La marquise de Païva est la plus célèbre courtisane du Second Empire. Les mystères qu’elle a soigneusement entretenus autour d’elle, ont nourri les affabulations les plus variées sur toute son existence. Née Thérèse Lachmann, probablement en 1819 dans le ghetto de Moscou, d’un père qui semble avoir été modeste commerçant de tissus, elle est mariée très jeune à un tailleur dont elle a un fils. Mais très vite, laissant là époux et progéniture, elle traverse l’Europe en vivant de ses charmes et arrive à Paris vers 1845. Elle y rencontre le pianiste Théodore Herz, qui l’entretient confortablement et l’introduit dans le milieu des artistes et des écrivains parisiens. Pendant que son amant fait une tournée aux Etats Unis, elle s’installe à Londres, où elle séduit de richissimes aristocrates tels lord Stanley. Lorsqu’elle revient à Paris elle s’est considérablement enrichie. En 1850 elle fait la connaissance du faux marquis de Païva, joueur désargenté et l’épouse, conquérant ainsi un précieux titre de noblesse. Mais s’en sépare très vite et tombe amoureuse d’un jeune comte prussien, Guido Henckel von Donnersmarck, héritier des mines de fer de Silésie et seconde fortune de Prusse.

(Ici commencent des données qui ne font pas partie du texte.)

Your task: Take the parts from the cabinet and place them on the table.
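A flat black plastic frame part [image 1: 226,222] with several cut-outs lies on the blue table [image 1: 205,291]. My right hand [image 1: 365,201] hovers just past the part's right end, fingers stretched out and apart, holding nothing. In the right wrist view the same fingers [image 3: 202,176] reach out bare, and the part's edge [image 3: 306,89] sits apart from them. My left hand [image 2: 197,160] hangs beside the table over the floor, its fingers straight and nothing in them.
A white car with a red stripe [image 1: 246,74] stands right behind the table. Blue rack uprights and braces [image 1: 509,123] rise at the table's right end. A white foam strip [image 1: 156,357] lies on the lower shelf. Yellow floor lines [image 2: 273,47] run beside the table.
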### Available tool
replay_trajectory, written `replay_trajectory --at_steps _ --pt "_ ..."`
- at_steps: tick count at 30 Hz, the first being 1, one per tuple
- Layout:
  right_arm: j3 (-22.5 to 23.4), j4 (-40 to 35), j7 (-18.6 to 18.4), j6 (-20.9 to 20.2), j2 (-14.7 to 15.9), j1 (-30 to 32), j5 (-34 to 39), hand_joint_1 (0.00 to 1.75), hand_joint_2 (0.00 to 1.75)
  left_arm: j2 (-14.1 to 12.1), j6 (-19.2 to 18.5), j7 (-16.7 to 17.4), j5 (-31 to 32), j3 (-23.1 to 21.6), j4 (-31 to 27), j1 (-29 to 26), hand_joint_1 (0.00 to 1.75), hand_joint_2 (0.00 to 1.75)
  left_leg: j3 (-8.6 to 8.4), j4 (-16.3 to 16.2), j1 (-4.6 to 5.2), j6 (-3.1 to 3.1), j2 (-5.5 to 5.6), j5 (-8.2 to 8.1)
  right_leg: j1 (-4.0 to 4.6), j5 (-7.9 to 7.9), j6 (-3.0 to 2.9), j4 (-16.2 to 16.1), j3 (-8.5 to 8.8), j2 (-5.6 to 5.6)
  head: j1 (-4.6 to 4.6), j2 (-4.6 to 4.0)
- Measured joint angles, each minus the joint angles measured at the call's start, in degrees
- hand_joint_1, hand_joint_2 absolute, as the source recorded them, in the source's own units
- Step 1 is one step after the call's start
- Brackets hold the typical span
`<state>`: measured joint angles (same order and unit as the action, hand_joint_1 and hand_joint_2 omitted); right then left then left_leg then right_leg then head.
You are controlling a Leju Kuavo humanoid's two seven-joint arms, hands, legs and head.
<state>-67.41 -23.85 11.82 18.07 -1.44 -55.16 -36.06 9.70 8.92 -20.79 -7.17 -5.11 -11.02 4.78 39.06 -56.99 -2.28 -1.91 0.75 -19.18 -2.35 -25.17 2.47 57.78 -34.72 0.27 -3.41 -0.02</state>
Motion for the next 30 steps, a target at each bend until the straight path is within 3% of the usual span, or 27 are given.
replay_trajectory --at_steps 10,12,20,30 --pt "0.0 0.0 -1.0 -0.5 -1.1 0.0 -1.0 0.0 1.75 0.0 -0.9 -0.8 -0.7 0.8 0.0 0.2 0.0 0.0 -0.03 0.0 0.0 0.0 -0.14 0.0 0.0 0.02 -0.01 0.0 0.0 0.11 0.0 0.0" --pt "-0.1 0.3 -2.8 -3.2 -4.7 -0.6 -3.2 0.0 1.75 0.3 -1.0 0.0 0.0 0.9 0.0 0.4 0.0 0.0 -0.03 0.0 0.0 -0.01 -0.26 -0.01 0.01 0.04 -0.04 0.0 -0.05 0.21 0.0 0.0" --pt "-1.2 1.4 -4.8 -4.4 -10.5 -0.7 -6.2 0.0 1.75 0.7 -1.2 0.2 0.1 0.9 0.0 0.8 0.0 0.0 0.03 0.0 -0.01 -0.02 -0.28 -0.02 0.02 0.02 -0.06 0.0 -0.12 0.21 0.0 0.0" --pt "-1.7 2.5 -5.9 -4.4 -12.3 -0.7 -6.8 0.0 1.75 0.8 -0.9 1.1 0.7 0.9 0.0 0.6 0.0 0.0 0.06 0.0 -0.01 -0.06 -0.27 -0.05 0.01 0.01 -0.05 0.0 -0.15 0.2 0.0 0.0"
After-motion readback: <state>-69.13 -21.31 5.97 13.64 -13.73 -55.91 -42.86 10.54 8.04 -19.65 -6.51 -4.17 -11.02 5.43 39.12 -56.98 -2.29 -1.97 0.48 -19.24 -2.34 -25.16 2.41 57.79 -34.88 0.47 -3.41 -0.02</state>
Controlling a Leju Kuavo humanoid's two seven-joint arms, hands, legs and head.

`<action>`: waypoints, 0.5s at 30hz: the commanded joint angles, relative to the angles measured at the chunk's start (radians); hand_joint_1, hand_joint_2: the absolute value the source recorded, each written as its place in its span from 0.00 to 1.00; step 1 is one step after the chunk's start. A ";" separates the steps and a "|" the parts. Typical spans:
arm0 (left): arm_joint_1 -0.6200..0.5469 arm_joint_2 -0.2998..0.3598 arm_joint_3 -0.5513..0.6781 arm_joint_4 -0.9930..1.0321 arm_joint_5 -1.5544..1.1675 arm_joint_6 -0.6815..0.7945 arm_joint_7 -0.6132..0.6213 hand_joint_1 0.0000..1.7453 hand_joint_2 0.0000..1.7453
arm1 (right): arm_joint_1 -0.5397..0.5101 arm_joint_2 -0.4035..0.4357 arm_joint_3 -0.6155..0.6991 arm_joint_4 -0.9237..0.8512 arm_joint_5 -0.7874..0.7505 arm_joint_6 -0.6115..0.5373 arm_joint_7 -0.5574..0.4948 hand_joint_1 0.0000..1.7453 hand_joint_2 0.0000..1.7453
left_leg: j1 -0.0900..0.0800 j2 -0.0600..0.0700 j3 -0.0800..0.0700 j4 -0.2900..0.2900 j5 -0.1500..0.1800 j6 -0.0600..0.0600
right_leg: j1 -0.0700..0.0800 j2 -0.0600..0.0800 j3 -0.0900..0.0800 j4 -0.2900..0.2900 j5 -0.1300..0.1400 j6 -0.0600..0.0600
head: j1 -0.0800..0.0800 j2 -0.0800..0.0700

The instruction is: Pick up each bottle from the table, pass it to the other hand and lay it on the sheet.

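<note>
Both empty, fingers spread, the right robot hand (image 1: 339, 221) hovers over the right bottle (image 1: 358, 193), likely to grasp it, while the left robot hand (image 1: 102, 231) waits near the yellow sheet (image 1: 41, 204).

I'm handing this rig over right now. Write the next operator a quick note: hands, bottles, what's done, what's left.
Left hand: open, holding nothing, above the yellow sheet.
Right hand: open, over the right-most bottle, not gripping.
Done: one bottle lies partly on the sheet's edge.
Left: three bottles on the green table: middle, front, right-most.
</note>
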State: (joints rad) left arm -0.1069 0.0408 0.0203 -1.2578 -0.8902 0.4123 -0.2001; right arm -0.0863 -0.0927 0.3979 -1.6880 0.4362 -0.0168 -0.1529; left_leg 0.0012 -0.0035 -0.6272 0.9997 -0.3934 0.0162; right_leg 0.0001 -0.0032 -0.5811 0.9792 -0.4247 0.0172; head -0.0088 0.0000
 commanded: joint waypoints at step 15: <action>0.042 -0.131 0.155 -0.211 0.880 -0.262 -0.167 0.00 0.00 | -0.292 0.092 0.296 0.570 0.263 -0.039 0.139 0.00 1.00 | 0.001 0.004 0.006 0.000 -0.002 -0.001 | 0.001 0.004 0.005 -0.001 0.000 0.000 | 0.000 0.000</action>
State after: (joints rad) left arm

À l’occasion de l’exposition universelle de Paris en 1855, elle se serait fait présenter l’architecte Pierre Manguin et lui demande de concevoir un somptueux hôtel particulier sur les Champs-Élysées, à proximité de célèbres demeures, dont celle du prince Napoléon, cousin de l’Empereur. Le chantier dure 10 ans, et en 1866 l’hôtel est inauguré, non sans avoir suscité de nombreuses jalousies. Elle y reçoit des écrivains célèbres, dont son plus fidèle ami, Théophile Gautier, des musiciens, des artistes.

Lors de la guerre franco-prussienne de 1870, le couple se retire au château de Pontchartrain que le comte Guido avait offert à la marquise de Païva une dizaine d’années plus tôt. Leur mariage a lieu en 1871, alors que le comte fait partie de la délégation prussienne lors des négociations du traité de paix et de surcroit est nommé gouverneur d’Alsace-Lorraine. La marquise est désormais comtesse, mais son titre de marquise lui reste dans tous les écrits contemporains.

Après avoir fait un accident vasculaire cérébral, la marquise de Païva se retire avec le comte Guido au château de Neudeck, construit sur les terres silésiennes des Henckel von Donnermsarck et y meurt en 1884.